TASK DETAILS:
Everything from the line with "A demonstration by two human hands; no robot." to the end of the data is to be retyped exactly, and nothing else.
Start of DATA PROVIDED
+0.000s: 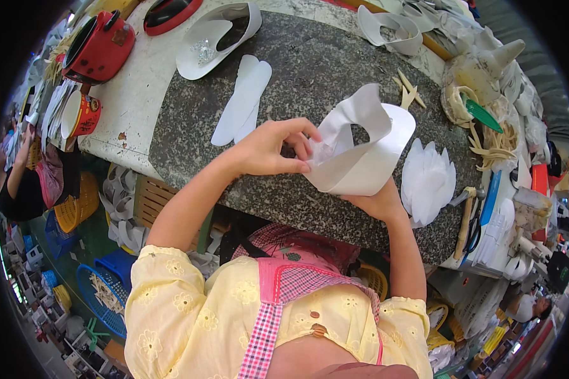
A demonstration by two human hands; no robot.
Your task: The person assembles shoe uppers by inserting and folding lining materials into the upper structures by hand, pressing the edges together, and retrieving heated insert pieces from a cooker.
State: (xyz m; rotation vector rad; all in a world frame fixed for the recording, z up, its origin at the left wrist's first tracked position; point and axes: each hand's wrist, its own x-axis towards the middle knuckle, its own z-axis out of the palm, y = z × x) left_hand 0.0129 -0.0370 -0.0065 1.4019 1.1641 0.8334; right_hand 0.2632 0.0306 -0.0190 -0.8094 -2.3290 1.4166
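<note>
Above the dark speckled stone slab (278, 44) I hold a white shoe upper (367, 167), a curved, open piece of sheet material. My left hand (275, 148) has its thumb and fingers closed at the upper's left edge. Under its right side is my right hand (379, 201), gripping from below with the fingers partly hidden. To the right of the upper lies a fanned stack of white cut pieces (427, 180). Two long white sole-shaped pieces (241, 101) lie crossed on the slab, beyond my left hand. Farther back rests another white upper (199, 50) with small clear bits inside.
At the left stand a red pot (117, 44) and a red paper bowl (90, 117). Along the right are a glue-crusted container (480, 82), a green-handled tool (484, 116), a hammer (466, 221) and scissors (473, 237). More uppers (392, 31) lie at the back. Another person (28, 170) is far left.
</note>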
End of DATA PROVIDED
TASK RESULT:
A demonstration by two human hands; no robot.
Your task: The person assembles shoe uppers by inserting and folding lining materials into the upper structures by hand, pressing the edges together, and retrieving heated insert pieces from a cooker.
State: (xyz m; rotation vector rad; all in a world frame fixed for the recording, z up, its origin at the left wrist's first tracked position; point and axes: each hand's wrist, its own x-axis towards the middle knuckle, its own z-axis out of the palm, y = z × x) left_hand 0.0129 -0.0370 -0.0065 1.4019 1.1641 0.8334; right_hand 0.2632 0.0306 -0.0190 -0.8094 -2.3290 1.4166
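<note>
Above the dark speckled stone slab (278, 44) I hold a white shoe upper (367, 167), a curved, open piece of sheet material. My left hand (275, 148) has its thumb and fingers closed at the upper's left edge. Under its right side is my right hand (379, 201), gripping from below with the fingers partly hidden. To the right of the upper lies a fanned stack of white cut pieces (427, 180). Two long white sole-shaped pieces (241, 101) lie crossed on the slab, beyond my left hand. Farther back rests another white upper (199, 50) with small clear bits inside.
At the left stand a red pot (117, 44) and a red paper bowl (90, 117). Along the right are a glue-crusted container (480, 82), a green-handled tool (484, 116), a hammer (466, 221) and scissors (473, 237). More uppers (392, 31) lie at the back. Another person (28, 170) is far left.
</note>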

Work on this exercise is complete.